Esse fenômeno é conhecido como plasticidade do Sistema Nervoso Central (SNC): quanto mais longa e intensa a dor, maior a probabilidade de o corpo ‘armazenar’ essa experiência e responder com dor a outros estímulos ao longo do tempo. “Há uma relação de dose-dependência. Quanto mais tempo e intensidade de dor, especialmente durante fases do desenvolvimento em que o SNC é mais plástico, maior o risco de condições como fibromialgia e enxaquecas no futuro”, diz Poli Neto.
Identificando a cólica anormal
Embora muitas vezes considerada normal, a cólica menstrual intensa deve acender o alerta. Conforme o professor, se a dor interrompe atividades escolares ou profissionais por dias, não melhora com analgésicos comuns, ou afeta a vida social, é fundamental buscar atendimento médico especializado.
“Se a adolescente falta à escola frequentemente, por meses, devido à dor, isso não é normal. É um sinal claro de que precisa de avaliação médica”, orienta. Ele ressalta que nem sempre será possível identificar uma patologia, como a endometriose. “A maioria das meninas não apresentará uma doença evidente, mas a dor é real e merece ser legitimada. O apoio emocional é vital no tratamento.”
O estudo também investigou a relação com a saúde mental e constatou que a ansiedade e a depressão são apenas parcialmente responsáveis por essa associação, embora a relação entre dor crônica e saúde mental seja complexa. “A dor crônica pode gerar sintomas depressivos e de ansiedade, enquanto pessoas com histórico de ansiedade e depressão tendem a desenvolver dor crônica. É um ciclo que precisa ser considerado no tratamento”, explica o professor.
Como mudar esse cenário
O pesquisador acredita que encarar esse desafio exige ações em múltiplas frentes. “O primeiro passo é a educação. Precisamos falar sobre menstruação com meninas, meninos, pais e educadores, desmistificando o assunto.” Ele defende também a criação de ambientes sociais mais saudáveis, que incentivem a participação em atividades sociais e esportivas e que combatam abusos físicos e emocionais que aumentam a vulnerabilidade.

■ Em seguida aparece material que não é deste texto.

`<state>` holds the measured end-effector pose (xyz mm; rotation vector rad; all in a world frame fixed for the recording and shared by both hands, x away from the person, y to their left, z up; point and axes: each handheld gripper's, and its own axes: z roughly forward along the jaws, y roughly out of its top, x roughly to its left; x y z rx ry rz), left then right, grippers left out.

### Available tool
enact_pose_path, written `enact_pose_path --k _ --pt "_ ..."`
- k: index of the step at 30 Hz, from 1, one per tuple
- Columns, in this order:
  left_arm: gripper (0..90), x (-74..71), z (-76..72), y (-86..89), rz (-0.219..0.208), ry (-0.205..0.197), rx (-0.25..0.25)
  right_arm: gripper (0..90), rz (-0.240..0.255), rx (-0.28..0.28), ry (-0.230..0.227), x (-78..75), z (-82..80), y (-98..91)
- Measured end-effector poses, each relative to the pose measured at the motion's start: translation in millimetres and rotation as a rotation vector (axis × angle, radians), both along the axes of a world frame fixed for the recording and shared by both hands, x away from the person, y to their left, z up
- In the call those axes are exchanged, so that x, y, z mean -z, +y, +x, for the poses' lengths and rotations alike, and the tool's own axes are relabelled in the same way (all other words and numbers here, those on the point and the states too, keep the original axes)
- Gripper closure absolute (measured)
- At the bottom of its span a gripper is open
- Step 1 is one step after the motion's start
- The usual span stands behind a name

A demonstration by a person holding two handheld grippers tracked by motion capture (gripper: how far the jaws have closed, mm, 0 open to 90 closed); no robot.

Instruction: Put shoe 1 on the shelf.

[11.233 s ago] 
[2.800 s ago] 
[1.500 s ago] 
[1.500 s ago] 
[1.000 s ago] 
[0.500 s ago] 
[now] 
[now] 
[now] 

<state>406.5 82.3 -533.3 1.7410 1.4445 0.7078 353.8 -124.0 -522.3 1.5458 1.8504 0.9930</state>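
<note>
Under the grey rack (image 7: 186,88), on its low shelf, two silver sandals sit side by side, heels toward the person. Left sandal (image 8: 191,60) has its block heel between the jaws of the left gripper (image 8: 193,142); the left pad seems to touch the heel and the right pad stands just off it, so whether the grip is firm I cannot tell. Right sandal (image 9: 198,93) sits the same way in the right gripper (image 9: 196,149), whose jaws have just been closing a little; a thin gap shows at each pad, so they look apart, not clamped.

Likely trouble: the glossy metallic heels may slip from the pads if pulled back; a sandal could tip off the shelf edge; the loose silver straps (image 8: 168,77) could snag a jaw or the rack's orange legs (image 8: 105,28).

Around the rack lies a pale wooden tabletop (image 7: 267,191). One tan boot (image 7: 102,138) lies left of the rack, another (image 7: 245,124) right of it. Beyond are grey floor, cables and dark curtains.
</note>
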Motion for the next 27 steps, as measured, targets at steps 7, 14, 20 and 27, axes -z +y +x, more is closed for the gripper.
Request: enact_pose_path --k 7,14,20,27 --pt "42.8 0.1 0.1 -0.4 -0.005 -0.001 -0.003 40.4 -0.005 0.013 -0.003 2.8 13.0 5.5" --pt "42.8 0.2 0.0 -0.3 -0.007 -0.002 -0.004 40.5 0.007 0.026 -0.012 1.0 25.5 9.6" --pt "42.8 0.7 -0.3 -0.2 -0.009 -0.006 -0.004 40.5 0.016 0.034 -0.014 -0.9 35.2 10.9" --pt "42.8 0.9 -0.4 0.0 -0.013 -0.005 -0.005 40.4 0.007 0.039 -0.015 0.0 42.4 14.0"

Na área da saúde, Poli Neto aponta a necessidade de reformar os serviços para atender melhor a dor crônica feminina, capacitar profissionais e garantir acesso a tratamentos que podem aliviar a cólica, como anticoncepcionais hormonais, quando apropriado. “É surpreendente que muitas meninas não saibam que o anticoncepcional pode ajudar a aliviar cólicas menstruais. As informações precisam chegar até elas, e o sistema de saúde deve estar preparado para fornecer um cuidado contínuo.”